Aquí los desgraciaos y desgraciadas son los que todavía no se han quedado en porretas ante un fotógrafo/a, bien sea para protestar por la inflación del jamón de york, bien para colaborar para la ONG “Salvemos al pimiento morrón”, bien porque simplemente les sale de sus partes. Un despelote que debe sumarse al despiporre general. Tengo un amigo ya curado de espantos (es que esto es lo grave, que este deslome ya nos la trae floja habitualmente) que afirma que a él lo que le pone de verdad es ver a una señora vestida desde el cogote hasta las uñas de los pies. Razón tiene el jodío… Eso sí, estamos en el siglo del feminisno, ese en que las mujeres luchan por su individualidad, por evitar ser consideradas un objeto de contemplación y otras crueles gaitas. Mirando al personal más representativo, yo sólo veo mujeres doblemente explotadas (en el trabajo y en la casa) y mujeres-objeto (gentecilla del espectáculo y tal) que con tal de salir en las afotos se siliconan hasta el cerebro. Pero bueno, uno tiene 7 dioptrias y quizás esta negativa visión es a consecuencia de la miopía. De los tíos, vamos por el mismo camino. No es que quiera uno que huelan a estiércol, pero tanta chatarra colgante y tanto perfume embriagador como lucen algunos invita a seguir siendo un despreocupado de la imagen y de la moda, más que nada por ganas de llevar la contraria.

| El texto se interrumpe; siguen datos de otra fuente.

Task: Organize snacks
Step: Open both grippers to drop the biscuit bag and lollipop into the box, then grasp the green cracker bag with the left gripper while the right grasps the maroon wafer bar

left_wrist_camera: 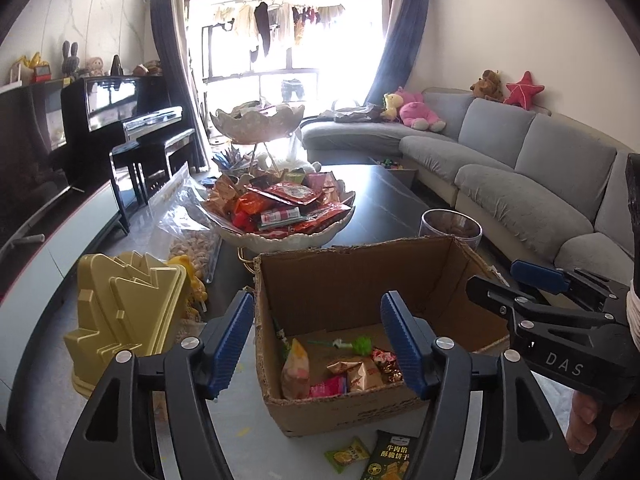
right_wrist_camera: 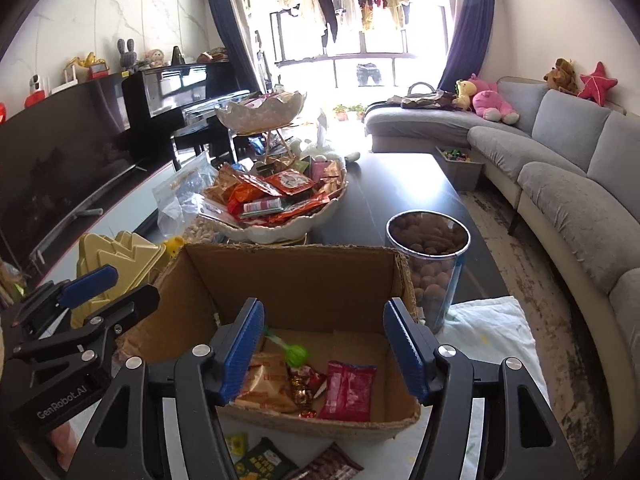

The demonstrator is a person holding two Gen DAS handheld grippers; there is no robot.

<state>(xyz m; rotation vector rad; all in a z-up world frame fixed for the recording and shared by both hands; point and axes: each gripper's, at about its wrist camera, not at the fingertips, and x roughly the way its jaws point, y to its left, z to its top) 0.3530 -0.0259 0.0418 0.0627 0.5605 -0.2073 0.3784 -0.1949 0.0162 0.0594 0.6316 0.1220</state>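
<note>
On the dark coffee table (right_wrist_camera: pixel 404 184), the largest snack store is the tiered white bowl stand (left_wrist_camera: pixel 280 236), whose lower bowl is heaped with red and orange packets and whose upper bowl (right_wrist_camera: pixel 260 114) also holds some items; this stock appears already sorted or is the source pile, which cannot be told from these views. Next in size, the open cardboard box (left_wrist_camera: pixel 360 276) stands at the near end of the table and contains only a shallow layer: a tall pale packet (left_wrist_camera: pixel 296 368), a pink packet (right_wrist_camera: pixel 348 390), triangular tan packets (right_wrist_camera: pixel 266 384), foil-wrapped sweets (right_wrist_camera: pixel 302 394) and a green lollipop (right_wrist_camera: pixel 296 354). The box is judged to be under a quarter full. A clear canister of brown snacks (right_wrist_camera: pixel 428 248) stands just beside the box's right corner, and a bag of nuts (left_wrist_camera: pixel 192 248) lies beside the bowl stand. Remaining work: loose packets lie on the surface in front of the box, namely a dark green biscuit packet (left_wrist_camera: pixel 390 458), a small green packet (left_wrist_camera: pixel 348 454) and a dark red wrapper (right_wrist_camera: pixel 332 466). The left gripper (left_wrist_camera: pixel 318 344) and the right gripper (right_wrist_camera: pixel 324 354) both hover over the box with jaws parted and nothing between the pads; both are released. Sorting is judged partly complete, with the loose packets not yet collected.
</note>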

En fin, que medio en serio medio en broma (dejemos que la imaginación de cada cual nos catalogue como le venga en gana), yo estoy pensando en sumarme a la mayoría y desnudarme de alguna manera. Mal tipo no tengo todavía, así que he pensado posar para el “Interviu” disfrazado de lagarterana pillada in fraganti cuando me quedaba en cueros vivos antes de meterme en una bañera de hidromasaje. Con las tres perras gordas que me den haré alguna obra de caridad como comprarme un nuevo ratón óptico. (Yo es que entiendo la caridad cristiana en primera persona y luego, si sobra, en segunda, tercera y clase turista).

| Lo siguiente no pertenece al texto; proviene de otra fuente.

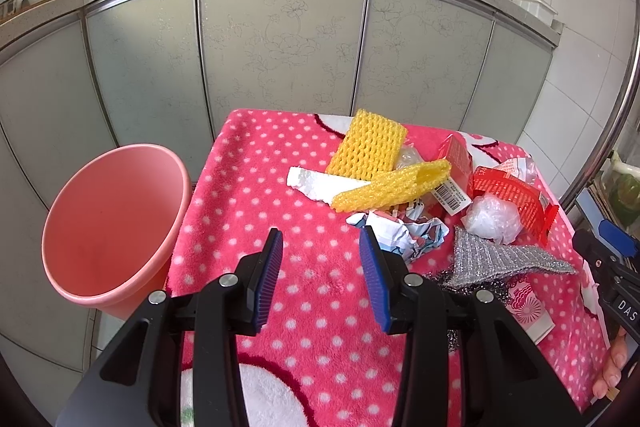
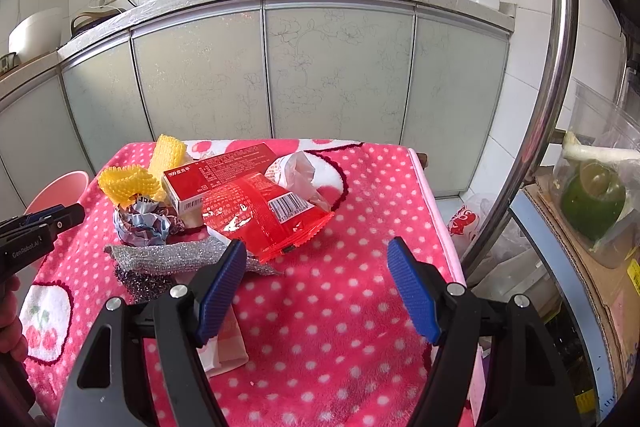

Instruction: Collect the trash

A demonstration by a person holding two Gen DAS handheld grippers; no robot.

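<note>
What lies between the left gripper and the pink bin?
Only bare polka-dot blanket separates the left gripper from the pink bin, shown in the left wrist view.

Fluffy pink polka-dot cloth covers the bench; smooth matt pink plastic bin; yellow foam netting; glossy red plastic wrapper; glittery silver mesh scourer.

Yellow foam nets, a red box, a red wrapper and crumpled paper lie heaped right of the empty pink bin.
</note>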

Ayer mismo, un centenar de chicos y chicas de muy buen ver dejaron al aire sus pieles blanquecinas en la okupada y amontillada ciudad de Barcelona (a la que tanto quiero, dicho sea de paso) para protestar por las pieles de visón y otros bichejos. Lo hicieron para llamar la atención. La verdad, en primer plano había una fémina con bellas redondeces que -por eso mismo- me llamó mucho la atención así que me olvidé de los abrigos de visón concentrado como estaba en el visón triangular de la señora o señorita. Como todos los lectores y videntes actuaran como yo, me parece que el desnudo de los amigos de los peleteros no cumplió con sus objetivos previstos. Pero en fin, doctores tiene la madre iglesia. Que, por cierto, cualquier día de estos tenemos a un obispo mostrando sus partes pudendas en defensa del misterio de la santísima trinidad.
Descojonantes saludos, amigo de la Aguja. ¿Y tú cuando piensas hacer también un desnudo para ponerte al aguay de la movida, el buen rollete y la protesta sosiá?
Yo ya no me desnudo ni para meterme en la cama. Que por el norte está nevando y hace un biruji de armas tomar.
Por lo demás pienso como tú. El exceso hastía, y la óptica se descentra. Uno ya ni presta atención a las memeces del destete.
En fin, que las chicas del Interviú se gasten la pasta como mejor les venga en gana (que a lo mejor son tan alocadas de donar al club el beneficio crematístico obtenido de la venta de unas imágenes estúpidas).